Radical Chic & Mau-Mauing the Flak Catchers: Radical chic: He criticized ‘fashionable politics’. White guilt and armchair agitation: rich white people have the ‘need’ to do the right thing because they have the guilt that they treated the other parts of society bad in the past so now they want to be more equal but with politics. It was like stylish radicalism because it was only like the image they wanted to give. Mau-mauing the Flak Catchers: Minority group intimidation (black communities being harassed). Nonsense of bureaucracy and political correctness. Is he a moralist or a satirist?: He is an elusive kind of writer, that’s why in his texts there are a lot of proliferation of contradiction. He is not political correct because he will criticize minorities so he is uncommitted and use a balanced rejection. He mocks about the styles and concerns of traditional culture.
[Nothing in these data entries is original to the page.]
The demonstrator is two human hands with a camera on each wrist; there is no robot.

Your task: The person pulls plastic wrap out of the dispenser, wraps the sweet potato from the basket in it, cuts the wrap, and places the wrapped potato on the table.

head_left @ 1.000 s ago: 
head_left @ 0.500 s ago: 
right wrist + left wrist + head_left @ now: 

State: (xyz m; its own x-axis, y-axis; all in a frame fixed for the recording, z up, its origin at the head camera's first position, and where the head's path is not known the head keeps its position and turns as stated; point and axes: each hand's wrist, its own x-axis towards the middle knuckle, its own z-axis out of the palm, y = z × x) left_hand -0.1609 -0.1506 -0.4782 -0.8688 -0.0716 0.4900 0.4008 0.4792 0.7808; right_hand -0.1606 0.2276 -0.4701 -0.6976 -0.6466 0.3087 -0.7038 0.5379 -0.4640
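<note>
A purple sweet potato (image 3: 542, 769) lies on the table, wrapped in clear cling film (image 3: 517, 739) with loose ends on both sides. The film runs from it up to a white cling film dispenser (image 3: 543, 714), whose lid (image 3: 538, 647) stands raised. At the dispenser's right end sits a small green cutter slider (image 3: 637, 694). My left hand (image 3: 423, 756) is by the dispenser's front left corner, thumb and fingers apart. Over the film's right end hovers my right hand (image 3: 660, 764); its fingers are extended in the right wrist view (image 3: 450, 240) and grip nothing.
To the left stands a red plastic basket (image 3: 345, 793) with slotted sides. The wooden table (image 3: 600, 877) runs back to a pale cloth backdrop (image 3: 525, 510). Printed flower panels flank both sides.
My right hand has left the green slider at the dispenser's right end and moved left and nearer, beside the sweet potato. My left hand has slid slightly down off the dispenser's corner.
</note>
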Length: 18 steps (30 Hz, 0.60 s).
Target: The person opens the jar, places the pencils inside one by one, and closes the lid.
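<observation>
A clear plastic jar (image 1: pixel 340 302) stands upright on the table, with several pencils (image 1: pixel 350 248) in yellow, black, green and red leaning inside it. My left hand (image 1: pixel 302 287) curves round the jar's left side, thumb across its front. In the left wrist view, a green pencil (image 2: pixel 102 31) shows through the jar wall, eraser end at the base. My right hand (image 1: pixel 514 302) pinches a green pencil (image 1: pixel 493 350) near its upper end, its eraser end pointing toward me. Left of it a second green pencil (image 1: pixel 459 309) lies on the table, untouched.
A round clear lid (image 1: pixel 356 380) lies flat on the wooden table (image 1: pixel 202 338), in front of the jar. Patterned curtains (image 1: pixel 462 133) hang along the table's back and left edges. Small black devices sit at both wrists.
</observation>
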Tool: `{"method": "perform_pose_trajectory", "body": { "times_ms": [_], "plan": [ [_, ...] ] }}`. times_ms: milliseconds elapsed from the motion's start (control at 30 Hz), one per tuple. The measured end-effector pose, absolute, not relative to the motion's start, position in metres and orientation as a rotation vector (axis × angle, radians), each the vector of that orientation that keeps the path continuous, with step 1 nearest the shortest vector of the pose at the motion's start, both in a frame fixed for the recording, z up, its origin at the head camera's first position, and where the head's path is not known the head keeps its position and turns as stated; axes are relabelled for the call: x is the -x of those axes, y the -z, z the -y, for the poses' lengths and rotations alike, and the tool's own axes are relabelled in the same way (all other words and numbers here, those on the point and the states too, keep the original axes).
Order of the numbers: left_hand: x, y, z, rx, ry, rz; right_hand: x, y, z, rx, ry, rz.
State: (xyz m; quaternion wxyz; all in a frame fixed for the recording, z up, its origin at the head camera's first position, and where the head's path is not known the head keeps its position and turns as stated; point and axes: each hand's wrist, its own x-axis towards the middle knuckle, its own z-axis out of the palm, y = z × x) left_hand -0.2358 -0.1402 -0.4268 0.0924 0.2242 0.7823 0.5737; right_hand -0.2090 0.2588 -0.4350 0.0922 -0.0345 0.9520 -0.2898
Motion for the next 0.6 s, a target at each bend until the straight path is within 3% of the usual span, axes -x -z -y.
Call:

He celebrates the comic, pleasure-seeking, self-entered modes of the happiness explosion.

Hunter S. Thompson (1937-2005)

He is a hardcore patriotic nationalist individualist thinker. He has kind a republican with hippie and liberal mindset. This kind of individualism and patriotism describe his biography but also his writing. He had problems with police and government because he hated them (he destroyed a mailbox which is government’s property). He had problems with the authority (vandalism, sexual assault…). He was a really political thinker and writer. He was part of the Freak Power movement (he even ran for sheriff). He didn’t want to know anything about spiritual or mystical streams. He was part of drug culture.

Influences: His writings are connected to high modernism (he criticizes capitalism and high western values) (T.S Eliot). He is kind of an experimental writer. Two of his models were Kerouac and Ginsberg. His most known work is inspired, in a way, by On the Road. Explosion of language. He is felt like rock because his writings are loud and fulled, distortion and drugs. He was also influenced by these kind of writers that were journalism but novelist like Hemingway and Twain.

H.S.T and New Journalism: He was not comfortable with any label so he was co-opting into New Journalism. He is different from NJ and it is because the way in how he put ‘himself’ (kind of alter-ego) in the writings (the Duke), he is always in the center of the story which is an immediate difference with Tom Wolfe for example. Norman Mailer was an influence for him (he wrote about how cops acted at that time) but H.S.T went beyond. In his works, it is more clear in which part (opinion) is situated.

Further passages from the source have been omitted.